(Task to complete)
Looking at the material below, work out how many of its lines hold the string "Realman". Give that figure alone.

(Records for this task)
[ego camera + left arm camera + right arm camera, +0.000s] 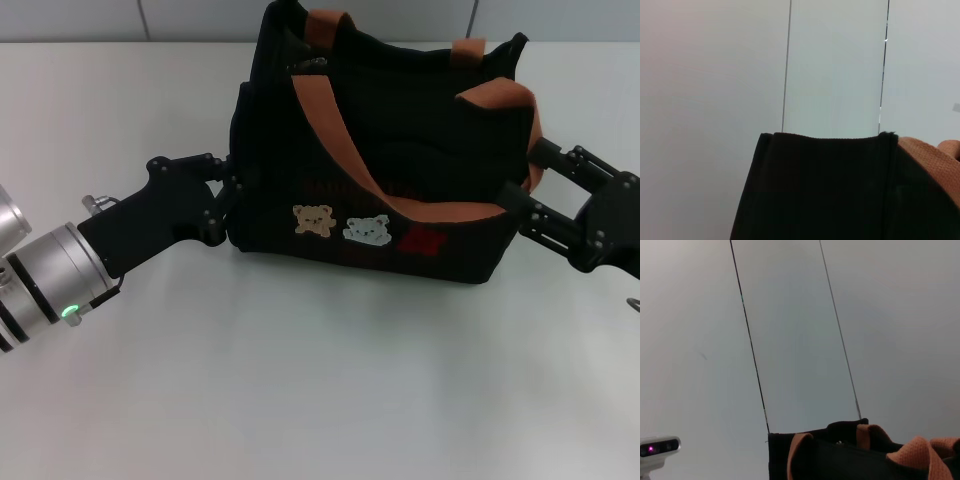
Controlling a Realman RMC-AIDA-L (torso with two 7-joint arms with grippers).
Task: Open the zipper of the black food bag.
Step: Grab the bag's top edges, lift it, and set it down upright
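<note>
1. Black and jointed, the left gripper (228, 205) pressed against the left end of the black food bag (380, 190); its fingers were spread against the bag's end wall, and whether they pinched any fabric could not be told.
2. The right gripper (522, 205) met the bag's right end, one finger high by the orange-brown handle (345, 140) and the other lower against the side, so the jaws stood apart around that end.
3. The bag stood upright on the white table (300, 380), between the two grippers, its front patches facing the robot: a tan bear (313, 220), a pale-blue bear (366, 230) and a red mark (421, 241).
4. Its top edge gaped, the two handles arching over the mouth; the zipper could not be made out.
5. Behind the table ran a pale panelled wall (840, 65).
6. A small white camera unit (657, 450) showed in the right wrist view.
</note>
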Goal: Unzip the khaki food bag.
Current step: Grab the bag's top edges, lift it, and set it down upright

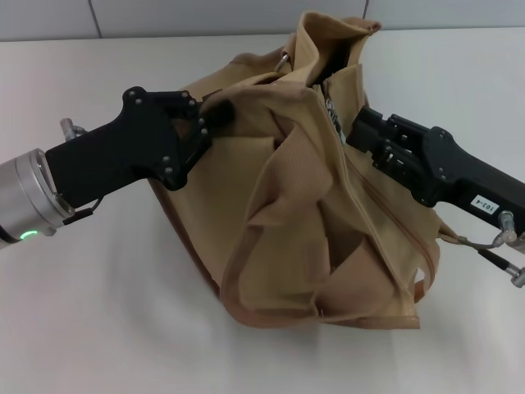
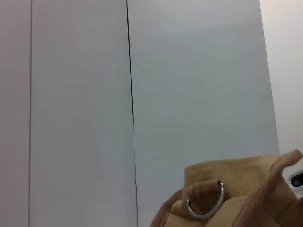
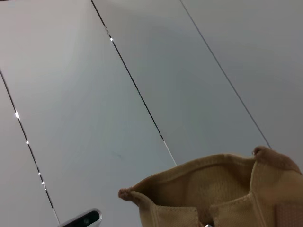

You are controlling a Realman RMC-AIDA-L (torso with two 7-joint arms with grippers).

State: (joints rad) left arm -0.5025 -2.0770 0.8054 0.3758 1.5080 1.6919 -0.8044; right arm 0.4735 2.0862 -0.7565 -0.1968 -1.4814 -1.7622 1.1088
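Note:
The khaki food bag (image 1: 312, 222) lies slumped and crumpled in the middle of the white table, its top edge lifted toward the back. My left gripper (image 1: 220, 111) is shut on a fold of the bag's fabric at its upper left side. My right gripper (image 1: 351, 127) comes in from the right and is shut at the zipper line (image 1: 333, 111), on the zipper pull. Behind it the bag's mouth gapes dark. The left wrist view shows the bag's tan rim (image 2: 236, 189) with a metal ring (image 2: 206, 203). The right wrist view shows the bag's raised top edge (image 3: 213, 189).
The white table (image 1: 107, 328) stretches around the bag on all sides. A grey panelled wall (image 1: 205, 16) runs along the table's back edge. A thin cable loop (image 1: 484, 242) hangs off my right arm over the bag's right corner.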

(Response)
2